From Thomas Jefferson to Madame de Tessé, 11 March 1790
To Madame de Tessé
Alexandria March 11. 1790.
Dear Madam
Being here on my way from Monticello to New York, and learning that there is a vessel here bound to France, I cannot omit the opportunity of informing you of my proceedings in the execution of your botanical commission. I arrived at home about the end of the old year. The first days of the new were taken up in receiving visits from my neighbors and friends, so that before I could possibly attend either to your business or my own there came on a frost which rendered it impossible to take a plant out of the earth till the middle of February. From the first moment of the thaw till the last day of February I had persons employed in collecting the plants you had desired; and on that day I attended myself to the packing them. They are as follows.
No. | 1. | Nyssa aquatica. | 9. | Diospyros Virginiana. |
2. | Magnolia tripetala. | 10. | Cornus florida. | |
3. | Liriodendron. | 11. | Juglans nigra. | |
4. | Kalmia latifolia. | 12. | Quercus Phellos. Both plants and acorns | |
5. | Juniperus Virginiana. | |||
6. | Gleditsia triacanthos. | 13. | Quercus pumila. | |
7. | Laurus Sassafras. | 14. | Magnolia glauca. | |
8. | Prunus Coronaria. | 15. | Acer rubrum. | |
16. | Calycanthus floridus |
The plants were young, in most perfect condition, and well packed in fresh moss, and over every layer of plants is a stick numbered as above, going across the plants, and indicating what those are which are next under the stick.
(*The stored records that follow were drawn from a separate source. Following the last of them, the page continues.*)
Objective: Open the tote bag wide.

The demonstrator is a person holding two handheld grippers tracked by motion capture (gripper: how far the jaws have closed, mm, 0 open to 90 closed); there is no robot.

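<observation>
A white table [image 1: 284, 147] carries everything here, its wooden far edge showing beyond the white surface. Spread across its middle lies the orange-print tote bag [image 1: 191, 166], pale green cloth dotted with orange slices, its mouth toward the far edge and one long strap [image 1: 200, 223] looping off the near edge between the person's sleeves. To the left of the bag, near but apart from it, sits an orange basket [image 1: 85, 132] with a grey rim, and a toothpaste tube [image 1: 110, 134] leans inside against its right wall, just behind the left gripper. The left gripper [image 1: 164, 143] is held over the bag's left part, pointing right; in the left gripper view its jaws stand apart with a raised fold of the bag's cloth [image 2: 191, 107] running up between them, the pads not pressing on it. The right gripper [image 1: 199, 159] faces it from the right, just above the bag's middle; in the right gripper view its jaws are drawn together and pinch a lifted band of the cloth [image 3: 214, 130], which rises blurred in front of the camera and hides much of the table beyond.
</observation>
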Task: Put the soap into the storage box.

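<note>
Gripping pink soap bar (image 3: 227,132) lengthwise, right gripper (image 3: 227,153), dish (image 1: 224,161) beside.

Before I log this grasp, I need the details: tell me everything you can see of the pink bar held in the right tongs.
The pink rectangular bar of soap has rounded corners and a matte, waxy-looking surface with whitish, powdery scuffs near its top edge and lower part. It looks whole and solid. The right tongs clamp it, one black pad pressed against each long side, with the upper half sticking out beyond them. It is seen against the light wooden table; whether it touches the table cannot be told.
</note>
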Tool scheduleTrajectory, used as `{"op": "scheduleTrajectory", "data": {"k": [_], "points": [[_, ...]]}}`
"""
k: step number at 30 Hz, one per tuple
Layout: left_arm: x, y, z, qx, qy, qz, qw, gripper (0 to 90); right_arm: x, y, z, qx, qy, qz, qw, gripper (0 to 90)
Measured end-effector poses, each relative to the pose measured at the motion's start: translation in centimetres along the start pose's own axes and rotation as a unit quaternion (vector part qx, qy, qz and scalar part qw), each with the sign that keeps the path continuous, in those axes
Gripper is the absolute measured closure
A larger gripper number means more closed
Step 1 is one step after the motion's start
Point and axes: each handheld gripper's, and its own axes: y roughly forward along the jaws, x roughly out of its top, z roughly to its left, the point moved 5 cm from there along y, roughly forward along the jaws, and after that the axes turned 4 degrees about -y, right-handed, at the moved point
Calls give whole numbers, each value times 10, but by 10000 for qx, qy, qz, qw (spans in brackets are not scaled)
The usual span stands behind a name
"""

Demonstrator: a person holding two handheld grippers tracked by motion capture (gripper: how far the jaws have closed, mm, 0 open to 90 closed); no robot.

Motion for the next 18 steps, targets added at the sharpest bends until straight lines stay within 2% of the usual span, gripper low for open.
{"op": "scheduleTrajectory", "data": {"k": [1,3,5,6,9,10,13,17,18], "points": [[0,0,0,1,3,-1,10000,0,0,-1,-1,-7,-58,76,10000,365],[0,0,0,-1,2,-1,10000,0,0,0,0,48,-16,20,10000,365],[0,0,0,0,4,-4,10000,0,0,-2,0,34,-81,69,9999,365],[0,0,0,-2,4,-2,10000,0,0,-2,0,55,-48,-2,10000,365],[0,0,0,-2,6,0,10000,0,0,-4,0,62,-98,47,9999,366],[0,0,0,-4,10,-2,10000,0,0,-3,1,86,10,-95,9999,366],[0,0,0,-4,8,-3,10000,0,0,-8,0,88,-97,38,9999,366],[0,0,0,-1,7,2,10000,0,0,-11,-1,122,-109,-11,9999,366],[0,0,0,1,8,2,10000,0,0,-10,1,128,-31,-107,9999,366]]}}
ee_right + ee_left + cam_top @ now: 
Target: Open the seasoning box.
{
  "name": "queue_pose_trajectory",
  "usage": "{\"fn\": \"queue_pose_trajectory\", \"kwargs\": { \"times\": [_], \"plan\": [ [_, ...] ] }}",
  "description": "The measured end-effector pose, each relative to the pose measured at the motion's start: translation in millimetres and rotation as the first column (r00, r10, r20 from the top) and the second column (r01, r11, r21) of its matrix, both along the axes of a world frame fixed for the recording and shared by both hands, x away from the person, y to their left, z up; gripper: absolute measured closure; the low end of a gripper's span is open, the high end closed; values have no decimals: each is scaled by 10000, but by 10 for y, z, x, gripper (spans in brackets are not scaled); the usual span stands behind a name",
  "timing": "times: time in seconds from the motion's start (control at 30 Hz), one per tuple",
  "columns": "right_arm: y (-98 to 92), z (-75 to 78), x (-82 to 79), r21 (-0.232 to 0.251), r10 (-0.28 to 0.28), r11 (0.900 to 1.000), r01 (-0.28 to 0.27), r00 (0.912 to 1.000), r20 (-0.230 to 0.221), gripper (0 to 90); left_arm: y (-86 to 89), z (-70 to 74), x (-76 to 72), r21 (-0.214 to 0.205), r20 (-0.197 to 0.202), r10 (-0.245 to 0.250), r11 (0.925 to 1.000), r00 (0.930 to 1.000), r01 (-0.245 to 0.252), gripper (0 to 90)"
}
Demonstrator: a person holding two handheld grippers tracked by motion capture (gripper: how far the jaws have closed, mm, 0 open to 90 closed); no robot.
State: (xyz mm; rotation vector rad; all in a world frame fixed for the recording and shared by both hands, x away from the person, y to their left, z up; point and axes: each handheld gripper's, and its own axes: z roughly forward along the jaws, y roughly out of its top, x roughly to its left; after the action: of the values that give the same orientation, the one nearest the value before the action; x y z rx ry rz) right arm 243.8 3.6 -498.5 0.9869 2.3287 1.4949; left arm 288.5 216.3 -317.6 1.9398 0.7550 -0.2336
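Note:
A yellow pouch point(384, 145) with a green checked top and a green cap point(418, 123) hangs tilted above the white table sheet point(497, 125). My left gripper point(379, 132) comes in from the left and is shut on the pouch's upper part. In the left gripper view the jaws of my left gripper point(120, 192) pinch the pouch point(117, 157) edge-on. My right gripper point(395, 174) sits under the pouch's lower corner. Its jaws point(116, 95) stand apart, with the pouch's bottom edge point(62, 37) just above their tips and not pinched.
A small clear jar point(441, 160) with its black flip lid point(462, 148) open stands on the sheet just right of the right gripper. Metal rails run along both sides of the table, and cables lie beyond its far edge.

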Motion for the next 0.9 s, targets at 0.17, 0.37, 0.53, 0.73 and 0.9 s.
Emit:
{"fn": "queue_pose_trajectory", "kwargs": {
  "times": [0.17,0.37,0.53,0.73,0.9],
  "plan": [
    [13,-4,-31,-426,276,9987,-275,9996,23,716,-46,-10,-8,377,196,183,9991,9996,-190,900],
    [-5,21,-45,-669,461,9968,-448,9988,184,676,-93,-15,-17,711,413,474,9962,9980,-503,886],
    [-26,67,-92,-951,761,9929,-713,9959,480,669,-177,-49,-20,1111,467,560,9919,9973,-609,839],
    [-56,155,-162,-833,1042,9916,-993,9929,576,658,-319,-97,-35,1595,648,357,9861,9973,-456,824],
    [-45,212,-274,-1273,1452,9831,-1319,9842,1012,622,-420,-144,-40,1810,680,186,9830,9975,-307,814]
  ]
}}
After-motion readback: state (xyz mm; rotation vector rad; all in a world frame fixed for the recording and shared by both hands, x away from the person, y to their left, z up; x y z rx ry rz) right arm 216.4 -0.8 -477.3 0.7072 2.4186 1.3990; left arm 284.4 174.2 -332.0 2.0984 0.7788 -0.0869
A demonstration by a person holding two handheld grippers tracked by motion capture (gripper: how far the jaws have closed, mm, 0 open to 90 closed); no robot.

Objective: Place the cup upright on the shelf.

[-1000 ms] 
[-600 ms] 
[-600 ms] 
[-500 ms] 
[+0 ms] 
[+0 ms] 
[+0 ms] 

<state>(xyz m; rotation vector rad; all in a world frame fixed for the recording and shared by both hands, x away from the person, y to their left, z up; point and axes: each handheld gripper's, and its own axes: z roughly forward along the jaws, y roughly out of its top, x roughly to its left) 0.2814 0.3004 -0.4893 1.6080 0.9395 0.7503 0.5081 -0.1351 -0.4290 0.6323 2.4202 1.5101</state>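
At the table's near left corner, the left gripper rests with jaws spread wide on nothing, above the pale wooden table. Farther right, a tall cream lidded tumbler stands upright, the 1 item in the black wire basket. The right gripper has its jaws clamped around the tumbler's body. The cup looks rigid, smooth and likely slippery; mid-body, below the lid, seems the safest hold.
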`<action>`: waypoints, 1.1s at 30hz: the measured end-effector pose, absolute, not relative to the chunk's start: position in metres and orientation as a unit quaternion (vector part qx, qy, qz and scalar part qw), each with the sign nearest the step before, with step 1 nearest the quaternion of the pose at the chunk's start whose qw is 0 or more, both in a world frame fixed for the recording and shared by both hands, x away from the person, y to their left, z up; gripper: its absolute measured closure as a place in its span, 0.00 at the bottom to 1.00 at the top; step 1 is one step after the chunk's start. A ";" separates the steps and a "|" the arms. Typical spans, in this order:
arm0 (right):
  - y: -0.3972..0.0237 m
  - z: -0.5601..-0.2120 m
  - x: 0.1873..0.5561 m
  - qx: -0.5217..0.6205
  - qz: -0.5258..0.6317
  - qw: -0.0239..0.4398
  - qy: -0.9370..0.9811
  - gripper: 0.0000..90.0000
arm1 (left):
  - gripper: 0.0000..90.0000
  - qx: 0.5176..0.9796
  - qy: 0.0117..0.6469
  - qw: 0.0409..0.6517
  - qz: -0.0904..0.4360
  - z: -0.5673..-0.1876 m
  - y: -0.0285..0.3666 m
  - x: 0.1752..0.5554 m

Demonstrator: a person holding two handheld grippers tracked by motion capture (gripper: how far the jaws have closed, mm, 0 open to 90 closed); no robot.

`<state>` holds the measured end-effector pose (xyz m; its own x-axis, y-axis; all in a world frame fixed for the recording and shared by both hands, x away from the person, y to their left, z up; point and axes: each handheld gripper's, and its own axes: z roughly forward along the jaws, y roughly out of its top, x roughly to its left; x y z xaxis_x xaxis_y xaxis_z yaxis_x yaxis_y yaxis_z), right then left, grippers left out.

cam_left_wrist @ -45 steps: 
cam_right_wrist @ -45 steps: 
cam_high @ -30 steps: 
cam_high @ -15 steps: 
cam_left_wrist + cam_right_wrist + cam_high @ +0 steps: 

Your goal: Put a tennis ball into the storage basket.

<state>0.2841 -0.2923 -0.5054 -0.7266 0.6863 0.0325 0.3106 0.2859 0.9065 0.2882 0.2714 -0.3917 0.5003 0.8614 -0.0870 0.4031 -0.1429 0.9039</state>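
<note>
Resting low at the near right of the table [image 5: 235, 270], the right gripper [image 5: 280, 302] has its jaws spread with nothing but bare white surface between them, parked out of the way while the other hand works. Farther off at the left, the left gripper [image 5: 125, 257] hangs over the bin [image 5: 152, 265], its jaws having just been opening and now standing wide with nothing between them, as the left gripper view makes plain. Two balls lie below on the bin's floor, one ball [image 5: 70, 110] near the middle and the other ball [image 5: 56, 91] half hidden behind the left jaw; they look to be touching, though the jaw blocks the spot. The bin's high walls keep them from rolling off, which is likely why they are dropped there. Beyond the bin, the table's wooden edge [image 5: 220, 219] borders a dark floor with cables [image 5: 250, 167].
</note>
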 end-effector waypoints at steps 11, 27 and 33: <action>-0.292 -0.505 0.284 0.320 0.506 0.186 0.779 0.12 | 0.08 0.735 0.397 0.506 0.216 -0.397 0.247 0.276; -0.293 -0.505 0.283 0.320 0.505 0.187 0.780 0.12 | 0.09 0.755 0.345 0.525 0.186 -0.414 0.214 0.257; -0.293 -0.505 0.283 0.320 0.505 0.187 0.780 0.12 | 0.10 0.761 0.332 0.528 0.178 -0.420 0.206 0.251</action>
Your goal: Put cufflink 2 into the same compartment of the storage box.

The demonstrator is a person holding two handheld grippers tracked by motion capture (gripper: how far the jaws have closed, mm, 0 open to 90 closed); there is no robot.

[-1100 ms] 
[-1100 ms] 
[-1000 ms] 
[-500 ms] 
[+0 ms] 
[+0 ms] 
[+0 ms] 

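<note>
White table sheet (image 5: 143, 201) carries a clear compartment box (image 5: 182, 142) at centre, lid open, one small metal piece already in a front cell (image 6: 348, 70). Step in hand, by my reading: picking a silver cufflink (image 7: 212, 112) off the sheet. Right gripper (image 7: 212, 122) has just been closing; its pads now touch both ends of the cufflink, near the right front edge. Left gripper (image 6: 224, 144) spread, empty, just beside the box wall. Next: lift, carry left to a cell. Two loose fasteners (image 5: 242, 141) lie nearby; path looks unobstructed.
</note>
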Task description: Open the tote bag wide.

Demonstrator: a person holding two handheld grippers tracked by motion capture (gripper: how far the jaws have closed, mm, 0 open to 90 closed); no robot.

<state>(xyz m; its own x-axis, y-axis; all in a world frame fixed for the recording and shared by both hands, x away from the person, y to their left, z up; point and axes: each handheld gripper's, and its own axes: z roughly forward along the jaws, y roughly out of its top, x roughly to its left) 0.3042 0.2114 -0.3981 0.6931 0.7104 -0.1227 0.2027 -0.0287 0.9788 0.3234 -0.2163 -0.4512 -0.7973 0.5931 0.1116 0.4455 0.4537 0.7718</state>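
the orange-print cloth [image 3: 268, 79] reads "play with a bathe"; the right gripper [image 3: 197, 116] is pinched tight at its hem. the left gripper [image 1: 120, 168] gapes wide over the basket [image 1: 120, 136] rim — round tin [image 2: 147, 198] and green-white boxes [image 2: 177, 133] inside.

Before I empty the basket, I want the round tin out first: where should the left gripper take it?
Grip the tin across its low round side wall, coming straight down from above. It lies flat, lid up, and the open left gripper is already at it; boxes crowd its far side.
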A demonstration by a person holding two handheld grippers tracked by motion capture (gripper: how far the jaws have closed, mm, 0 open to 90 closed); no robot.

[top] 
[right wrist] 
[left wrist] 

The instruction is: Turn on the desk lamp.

You will find the highest numbers uppermost, because we begun with No. 1. at bottom. I carried the box with me to Richmond and there desired a friend to send it to Norfolk to his correspondent with orders to ship it by the first ship sailing to Havre or Dunkirk. I now write to Monsr. Lamotte of Havre and Mr. Coffin of Dunkirk to receive and forward the box to you at Paris by a waggon. After all I lament that this commission could not have been sooner executed and that it is still liable to further delay should there be no vessel going immediately to France. But it shall be followed by another containing the same things in the fall. I should have observed that I had ordered a dozen of each kind of plant, but as they got more of some of them in order to chuse the best, I thought the best was to put them all in. So you will find from 12. to 20. of every kind.
I have not time here to say a word about politics. I have not time to write to the Marquis de la Fayette. My letters of Adieu must come from New York. To you alone the hurry of my journey permits me to add to a letter of business my unfeigned thanks for the kindnesses you heaped upon me while at Paris. They were such as no circumstance authorized me to expect, and which I therefore ascribe to your goodness solely. When I left you I certainly expected to have seen you again, but a desire which I could not oppose has obliged me to go into an office which I like much less. But these things not being created for our convenience, we have no right to decline the post in which the public authority marshals us for the public service. Be so kind as to present my friendly respects to the Count de Tessé, and my affectionate ones, my most affectionate ones to Madame de Tott. Accept yourself the homage of those sentiments of sincere attachment and respect with which I have the honor to be Dear Madam your most obedient & most humble servt,
Th: Jefferson
PrC (DLC). For TJ’s letters to A friend and the instructions to Delamotte and Coffin, see TJ to Donald, this date.
TJ’s opinion that “we have no right to decline the post in which the public authority marshalls us for the public service” may be profitably compared with the contrary view expressed in TJ to Monroe, 20 May 1782, though the former is only an expression dropped in a polite letter and the latter is a considered opinion, rendered under unusual circumstances.